Wind Capacity Surges Ahead in the U.S. and the World

U.S. wind power capacity increased by 66 percent in 2001, according to figures released yesterday by the American Wind Energy Association (AWEA). The record growth of 1,694 megawatts boosted the total U.S. wind power capacity from 2,564 megawatts to 4,258 megawatts. AWEA says last year's installations represent capital investments of about $1.7 billion and will produce enough electricity to meet the annual needs of 475,000 U.S. households.
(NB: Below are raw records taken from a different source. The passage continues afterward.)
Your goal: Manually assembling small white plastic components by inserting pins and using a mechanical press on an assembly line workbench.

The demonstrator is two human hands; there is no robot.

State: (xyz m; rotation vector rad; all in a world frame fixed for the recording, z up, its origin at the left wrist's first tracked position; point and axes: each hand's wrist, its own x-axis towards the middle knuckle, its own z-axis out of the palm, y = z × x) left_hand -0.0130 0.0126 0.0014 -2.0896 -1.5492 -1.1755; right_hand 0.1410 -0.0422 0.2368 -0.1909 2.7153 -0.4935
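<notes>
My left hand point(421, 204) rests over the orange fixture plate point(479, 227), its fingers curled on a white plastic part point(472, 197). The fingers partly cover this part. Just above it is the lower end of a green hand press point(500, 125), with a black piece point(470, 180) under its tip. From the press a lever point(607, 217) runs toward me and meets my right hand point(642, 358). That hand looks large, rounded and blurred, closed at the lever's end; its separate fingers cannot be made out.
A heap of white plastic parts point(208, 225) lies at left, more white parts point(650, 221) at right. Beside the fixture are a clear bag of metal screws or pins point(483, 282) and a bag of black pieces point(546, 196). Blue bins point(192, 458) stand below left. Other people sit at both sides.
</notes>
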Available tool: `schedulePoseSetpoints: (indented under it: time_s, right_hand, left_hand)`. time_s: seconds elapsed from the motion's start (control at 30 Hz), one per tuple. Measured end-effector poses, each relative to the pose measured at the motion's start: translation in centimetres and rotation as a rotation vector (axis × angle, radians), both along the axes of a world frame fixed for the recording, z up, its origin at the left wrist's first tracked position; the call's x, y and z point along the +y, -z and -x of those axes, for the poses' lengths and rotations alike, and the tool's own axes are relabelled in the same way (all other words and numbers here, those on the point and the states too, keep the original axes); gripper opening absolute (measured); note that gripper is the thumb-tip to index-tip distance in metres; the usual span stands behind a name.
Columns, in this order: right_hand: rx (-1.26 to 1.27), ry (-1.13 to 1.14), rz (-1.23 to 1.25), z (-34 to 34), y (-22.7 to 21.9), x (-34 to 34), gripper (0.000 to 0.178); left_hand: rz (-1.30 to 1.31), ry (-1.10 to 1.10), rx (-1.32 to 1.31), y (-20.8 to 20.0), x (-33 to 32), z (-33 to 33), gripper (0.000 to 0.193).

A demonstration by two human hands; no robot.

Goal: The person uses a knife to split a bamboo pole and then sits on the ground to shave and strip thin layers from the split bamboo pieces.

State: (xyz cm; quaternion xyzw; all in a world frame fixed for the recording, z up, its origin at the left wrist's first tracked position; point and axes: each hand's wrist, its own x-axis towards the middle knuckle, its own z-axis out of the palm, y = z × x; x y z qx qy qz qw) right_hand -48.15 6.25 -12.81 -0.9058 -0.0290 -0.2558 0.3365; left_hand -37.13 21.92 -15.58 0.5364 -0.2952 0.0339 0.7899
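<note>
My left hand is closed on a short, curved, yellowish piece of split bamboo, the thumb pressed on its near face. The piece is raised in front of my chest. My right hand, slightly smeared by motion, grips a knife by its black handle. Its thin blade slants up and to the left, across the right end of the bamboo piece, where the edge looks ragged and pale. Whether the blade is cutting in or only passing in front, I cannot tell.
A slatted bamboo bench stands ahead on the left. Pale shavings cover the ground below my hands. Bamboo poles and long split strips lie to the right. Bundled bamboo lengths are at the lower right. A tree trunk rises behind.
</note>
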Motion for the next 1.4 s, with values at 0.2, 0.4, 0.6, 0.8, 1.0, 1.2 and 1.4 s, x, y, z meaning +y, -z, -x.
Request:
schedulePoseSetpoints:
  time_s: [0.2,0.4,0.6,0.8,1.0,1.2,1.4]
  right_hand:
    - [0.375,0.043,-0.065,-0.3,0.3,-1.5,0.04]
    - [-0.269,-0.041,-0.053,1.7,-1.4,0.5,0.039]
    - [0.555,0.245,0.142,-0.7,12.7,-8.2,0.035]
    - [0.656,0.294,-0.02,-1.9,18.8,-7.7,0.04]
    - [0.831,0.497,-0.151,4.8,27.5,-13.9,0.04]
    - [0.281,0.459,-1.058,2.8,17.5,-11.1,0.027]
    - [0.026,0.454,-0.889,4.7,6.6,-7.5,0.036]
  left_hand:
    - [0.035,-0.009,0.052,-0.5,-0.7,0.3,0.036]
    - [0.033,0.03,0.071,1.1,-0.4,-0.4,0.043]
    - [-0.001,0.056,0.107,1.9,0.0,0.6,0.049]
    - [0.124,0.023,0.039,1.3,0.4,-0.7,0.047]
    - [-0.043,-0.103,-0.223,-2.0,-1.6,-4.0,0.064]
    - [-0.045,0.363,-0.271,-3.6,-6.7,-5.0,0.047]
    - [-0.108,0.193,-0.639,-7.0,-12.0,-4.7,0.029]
See AWEA press release.

The U.S. growth in wind capacity is actually outpacing the world growth: according to the Earth Policy Institute, world wind power capacity increased 31 percent in 2001. In fact, wind capacity grew faster in the United States than in the other four leading wind-development countries: Germany, Denmark, India and Spain. Germany, however, still has nearly twice the wind power capacity as the United States, thanks to aggressive government policies for wind power development. German wind power capacity overtook U.S. wind power capacity in 1997. According to the Earth Policy Institute, the world's total wind power capacity is now at 23,300 megawatts — more than five times the U.S. capacity. See the Earth Policy press release, with links to detailed tables and graphs.

(Note that the Earth Policy numbers are preliminary, so they are slightly lower than the AWEA numbers.)

If the latest news is any indication, world wind power capacity will continue to grow rapidly in 2002. Ireland gave the go-ahead for the world's largest offshore wind power facility last week. Ireland's Minister for the Marine and Natural Resources approved a wind power lease of the Arklow Bank, a sand bank located more than four miles off the coast of Ireland. Eirtricity, Ireland's largest renewable energy developer, intends to build a 520-megawatt wind plant along the sand bank, beginning with 60 megawatts in 2002 and completing the site by 2005. See the eirtricity Web site.